If you are writing a function that could be named with an “and” in it — it really should be two functions.

3. Documentation

Personally, I am terrible in commenting and documenting my work. I am always too much in a hurry, I tell myself. However, no more excuses! Anybody should make sure to write good documentation for their code so that future developers, including future you, understand what your code is doing and why!

Ali uses the following great example, of a piece of code with magic numbers in it.

areaOfCircle <- function(radius) {
  return(3.14 * radius ** 2)

Now, you might immediately recognize the number Pi in this return statement, but others may not. And maybe you will need the value Pi somewhere else in your script as well, but you accidentally use three decimals the next time. Best to standardize and comment!

PI <- 3.14 # PI rounded to two decimal places

areaOfCircle <- function(radius) {
  # Implements the mathematical equation for the area of a circle:
  # Pi times the radius of the circle squared.
  return(PI * radius ** 2)

The above is much clearer. And by making PI a variable, you make sure that you use the same value in other places in your script! Unfortunately, R doesn’t handle constants (unchangeable variables), but I try to denote my constants by using ALL CAPITAL variable names such as PI, MAX_GROUP_SIZE, or COLOR_EXPERIMENTAL_GROUP.

Do note that R has a built in variable pi for purposes such as the above.

I love Ali’s general rule that:

Your comments should describe the “why” of your code.

However, more elaborate R programming commenting guidelines are given in the Google R coding guide, stating that:

Functions should contain a comments section immediately below the function definition line. These comments should consist of a one-sentence description of the function; a list of the function’s arguments, denoted by Args:, with a description of each (including the data type); and a description of the return value, denoted by Returns:. The comments should be descriptive enough that a caller can use the function without reading any of the function’s code.

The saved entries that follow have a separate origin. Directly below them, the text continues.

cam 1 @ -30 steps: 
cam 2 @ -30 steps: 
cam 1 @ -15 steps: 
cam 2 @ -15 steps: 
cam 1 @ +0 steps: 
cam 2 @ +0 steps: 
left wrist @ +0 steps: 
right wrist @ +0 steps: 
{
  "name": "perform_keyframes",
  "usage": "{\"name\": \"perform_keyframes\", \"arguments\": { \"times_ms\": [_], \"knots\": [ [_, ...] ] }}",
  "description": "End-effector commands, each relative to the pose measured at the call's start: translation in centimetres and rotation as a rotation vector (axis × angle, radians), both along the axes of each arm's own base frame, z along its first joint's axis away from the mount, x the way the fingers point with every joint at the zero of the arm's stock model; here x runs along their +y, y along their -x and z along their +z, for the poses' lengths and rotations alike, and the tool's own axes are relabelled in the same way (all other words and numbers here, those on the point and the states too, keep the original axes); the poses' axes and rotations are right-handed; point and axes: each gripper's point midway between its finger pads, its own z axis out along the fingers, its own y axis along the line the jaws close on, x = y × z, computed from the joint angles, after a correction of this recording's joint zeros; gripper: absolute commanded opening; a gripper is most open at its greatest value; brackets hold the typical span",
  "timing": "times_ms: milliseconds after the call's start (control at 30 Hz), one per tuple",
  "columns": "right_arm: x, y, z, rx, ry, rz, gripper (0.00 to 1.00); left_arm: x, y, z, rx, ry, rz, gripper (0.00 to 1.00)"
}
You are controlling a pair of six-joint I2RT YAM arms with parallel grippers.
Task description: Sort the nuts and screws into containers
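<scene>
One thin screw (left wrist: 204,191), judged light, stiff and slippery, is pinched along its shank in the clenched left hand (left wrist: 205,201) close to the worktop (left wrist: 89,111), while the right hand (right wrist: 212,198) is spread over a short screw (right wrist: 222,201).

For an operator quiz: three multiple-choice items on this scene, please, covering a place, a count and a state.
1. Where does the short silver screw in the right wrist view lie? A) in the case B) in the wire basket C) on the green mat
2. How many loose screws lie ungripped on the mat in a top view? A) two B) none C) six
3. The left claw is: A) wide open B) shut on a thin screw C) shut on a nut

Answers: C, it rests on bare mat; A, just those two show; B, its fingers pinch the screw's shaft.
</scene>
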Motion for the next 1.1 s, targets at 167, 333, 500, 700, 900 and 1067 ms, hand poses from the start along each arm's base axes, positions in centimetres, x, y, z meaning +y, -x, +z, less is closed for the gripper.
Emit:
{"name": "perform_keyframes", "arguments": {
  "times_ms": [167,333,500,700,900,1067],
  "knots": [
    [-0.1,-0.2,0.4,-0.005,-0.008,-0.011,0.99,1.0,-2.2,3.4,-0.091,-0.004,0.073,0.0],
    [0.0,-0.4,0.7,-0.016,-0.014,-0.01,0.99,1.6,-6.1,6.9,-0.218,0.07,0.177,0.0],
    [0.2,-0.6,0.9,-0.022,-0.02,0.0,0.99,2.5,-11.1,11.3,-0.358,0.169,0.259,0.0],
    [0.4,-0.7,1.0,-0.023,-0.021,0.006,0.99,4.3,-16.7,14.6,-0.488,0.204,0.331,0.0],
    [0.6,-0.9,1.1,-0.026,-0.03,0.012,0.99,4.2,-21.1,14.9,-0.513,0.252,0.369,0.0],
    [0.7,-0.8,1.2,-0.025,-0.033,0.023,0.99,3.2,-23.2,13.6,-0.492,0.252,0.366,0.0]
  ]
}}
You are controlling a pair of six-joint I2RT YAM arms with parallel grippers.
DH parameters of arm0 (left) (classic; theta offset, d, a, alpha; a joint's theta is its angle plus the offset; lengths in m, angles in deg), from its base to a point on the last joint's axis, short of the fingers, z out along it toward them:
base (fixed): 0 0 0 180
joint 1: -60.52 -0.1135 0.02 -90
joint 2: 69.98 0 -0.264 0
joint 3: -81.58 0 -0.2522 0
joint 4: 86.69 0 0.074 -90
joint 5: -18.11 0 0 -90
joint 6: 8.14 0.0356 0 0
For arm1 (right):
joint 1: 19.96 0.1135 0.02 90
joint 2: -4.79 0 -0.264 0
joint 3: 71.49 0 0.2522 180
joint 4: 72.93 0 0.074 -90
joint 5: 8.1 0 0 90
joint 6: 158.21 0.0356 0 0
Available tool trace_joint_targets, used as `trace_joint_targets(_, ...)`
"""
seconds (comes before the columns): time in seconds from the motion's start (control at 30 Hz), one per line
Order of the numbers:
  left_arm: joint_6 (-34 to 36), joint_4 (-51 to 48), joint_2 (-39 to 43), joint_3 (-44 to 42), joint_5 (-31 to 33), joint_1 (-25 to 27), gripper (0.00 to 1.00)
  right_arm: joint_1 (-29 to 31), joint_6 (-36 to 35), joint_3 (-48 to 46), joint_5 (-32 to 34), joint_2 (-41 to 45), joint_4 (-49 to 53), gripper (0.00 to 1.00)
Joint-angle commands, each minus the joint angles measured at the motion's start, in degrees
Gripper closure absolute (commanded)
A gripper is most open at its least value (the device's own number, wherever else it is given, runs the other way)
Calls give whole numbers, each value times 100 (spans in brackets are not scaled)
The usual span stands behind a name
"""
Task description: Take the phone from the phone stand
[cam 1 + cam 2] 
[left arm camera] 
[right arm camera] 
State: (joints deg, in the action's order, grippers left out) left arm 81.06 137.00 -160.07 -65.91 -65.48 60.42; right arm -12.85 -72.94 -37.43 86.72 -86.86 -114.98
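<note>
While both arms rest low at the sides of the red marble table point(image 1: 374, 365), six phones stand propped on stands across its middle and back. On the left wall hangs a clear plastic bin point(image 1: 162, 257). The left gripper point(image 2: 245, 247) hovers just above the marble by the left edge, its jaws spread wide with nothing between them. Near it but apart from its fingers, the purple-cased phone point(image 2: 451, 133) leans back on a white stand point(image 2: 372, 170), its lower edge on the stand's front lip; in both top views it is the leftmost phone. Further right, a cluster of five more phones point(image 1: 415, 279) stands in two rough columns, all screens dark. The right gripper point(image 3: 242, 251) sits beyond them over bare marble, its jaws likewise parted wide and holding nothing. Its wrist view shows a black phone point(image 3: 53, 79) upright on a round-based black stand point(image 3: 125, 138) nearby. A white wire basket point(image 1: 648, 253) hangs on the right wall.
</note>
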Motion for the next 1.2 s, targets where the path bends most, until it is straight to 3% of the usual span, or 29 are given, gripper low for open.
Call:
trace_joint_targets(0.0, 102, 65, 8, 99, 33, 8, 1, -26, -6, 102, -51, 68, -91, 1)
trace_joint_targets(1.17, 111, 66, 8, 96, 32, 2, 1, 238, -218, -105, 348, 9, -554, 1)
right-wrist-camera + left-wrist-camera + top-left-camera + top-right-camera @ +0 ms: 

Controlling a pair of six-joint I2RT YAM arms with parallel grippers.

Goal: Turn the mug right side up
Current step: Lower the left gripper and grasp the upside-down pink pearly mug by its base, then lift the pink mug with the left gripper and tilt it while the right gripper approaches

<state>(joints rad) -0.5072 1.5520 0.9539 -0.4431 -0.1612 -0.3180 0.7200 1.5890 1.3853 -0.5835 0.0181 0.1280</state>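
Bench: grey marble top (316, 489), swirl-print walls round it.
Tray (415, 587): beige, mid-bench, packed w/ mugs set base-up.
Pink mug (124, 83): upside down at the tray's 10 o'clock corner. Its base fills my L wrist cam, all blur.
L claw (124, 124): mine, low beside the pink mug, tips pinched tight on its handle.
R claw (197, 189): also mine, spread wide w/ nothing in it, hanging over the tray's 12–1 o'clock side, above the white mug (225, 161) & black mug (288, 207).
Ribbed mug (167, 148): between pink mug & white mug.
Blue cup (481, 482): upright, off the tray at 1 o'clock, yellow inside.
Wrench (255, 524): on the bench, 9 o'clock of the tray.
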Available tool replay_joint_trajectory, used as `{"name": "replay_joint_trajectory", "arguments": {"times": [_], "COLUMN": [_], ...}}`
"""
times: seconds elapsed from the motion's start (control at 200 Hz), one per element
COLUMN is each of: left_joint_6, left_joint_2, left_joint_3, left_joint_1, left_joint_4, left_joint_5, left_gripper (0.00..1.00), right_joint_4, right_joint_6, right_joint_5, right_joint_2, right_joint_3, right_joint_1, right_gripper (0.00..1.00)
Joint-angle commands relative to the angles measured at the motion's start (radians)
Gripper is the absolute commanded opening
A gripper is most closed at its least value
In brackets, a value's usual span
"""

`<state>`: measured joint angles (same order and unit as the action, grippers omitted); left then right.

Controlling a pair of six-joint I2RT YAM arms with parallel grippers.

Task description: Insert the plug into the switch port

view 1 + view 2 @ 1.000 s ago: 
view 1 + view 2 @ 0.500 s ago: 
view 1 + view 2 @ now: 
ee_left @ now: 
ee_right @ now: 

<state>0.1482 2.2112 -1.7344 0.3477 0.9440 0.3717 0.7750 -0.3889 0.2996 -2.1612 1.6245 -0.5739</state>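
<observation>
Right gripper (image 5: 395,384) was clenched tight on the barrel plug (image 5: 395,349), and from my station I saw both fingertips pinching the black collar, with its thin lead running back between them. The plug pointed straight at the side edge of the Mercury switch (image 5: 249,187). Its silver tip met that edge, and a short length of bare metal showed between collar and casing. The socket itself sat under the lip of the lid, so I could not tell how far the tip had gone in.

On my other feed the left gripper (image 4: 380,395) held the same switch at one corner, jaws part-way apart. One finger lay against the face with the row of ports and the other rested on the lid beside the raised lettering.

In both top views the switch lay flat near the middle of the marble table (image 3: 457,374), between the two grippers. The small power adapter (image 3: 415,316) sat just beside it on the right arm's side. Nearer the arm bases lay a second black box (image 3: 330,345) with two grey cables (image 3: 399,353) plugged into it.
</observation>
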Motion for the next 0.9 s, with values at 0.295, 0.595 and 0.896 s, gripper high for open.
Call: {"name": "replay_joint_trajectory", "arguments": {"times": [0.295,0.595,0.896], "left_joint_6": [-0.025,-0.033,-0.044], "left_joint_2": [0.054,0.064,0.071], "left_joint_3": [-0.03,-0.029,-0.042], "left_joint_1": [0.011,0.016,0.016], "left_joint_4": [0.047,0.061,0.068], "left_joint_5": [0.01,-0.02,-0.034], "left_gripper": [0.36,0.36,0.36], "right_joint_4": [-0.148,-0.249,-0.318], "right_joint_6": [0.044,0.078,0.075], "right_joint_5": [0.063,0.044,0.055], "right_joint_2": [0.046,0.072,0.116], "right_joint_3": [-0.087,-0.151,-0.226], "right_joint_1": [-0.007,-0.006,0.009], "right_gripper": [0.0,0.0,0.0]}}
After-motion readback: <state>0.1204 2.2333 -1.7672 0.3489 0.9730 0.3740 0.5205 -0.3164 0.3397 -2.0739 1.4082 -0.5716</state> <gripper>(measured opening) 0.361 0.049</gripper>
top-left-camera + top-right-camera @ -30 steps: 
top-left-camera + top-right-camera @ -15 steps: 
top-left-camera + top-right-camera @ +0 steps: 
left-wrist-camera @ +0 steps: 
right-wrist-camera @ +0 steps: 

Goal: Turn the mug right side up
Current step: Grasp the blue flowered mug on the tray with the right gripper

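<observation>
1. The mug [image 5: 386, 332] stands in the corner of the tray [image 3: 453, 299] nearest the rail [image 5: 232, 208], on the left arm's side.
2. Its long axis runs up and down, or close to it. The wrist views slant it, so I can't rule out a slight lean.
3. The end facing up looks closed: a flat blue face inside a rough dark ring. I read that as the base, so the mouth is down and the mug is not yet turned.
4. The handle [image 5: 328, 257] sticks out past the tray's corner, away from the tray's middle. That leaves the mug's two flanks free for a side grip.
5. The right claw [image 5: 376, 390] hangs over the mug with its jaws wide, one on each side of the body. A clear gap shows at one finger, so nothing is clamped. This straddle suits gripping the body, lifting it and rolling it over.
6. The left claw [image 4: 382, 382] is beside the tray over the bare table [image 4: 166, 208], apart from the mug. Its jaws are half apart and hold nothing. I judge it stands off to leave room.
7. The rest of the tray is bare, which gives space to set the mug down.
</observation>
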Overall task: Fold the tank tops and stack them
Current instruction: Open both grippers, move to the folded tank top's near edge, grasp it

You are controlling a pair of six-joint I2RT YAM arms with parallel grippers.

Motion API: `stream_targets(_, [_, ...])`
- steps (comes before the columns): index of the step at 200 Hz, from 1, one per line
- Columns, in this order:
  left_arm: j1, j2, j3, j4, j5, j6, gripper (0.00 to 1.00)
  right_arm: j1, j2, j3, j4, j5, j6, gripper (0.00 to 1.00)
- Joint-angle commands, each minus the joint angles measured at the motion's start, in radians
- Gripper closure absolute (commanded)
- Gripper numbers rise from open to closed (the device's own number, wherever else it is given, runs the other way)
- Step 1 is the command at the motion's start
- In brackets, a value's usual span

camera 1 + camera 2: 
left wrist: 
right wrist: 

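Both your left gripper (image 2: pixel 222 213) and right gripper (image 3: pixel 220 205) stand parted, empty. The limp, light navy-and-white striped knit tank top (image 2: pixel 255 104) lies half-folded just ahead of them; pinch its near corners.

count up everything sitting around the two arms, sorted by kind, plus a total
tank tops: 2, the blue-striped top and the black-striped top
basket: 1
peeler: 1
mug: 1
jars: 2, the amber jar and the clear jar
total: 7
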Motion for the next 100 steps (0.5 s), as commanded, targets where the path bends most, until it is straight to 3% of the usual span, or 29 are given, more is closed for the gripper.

Either way, prevent that your comments only denote “what” your code does:


PI <- 3.14 # PI

areaOfCircle <- function(radius) {
    # custom function for area of circle
    return(PI * radius ** 2) # radius squared times PI

5. Be Consistent

I do not have as strong a sentiment about consistency as Ali does in her article, but I do agree that it’s nice if code is at least somewhat in line with the common style guides. For R, I like to refer to my R resources list which includes several common style guides, such as Google’s or Hadley Wickham’s Advanced R style guide.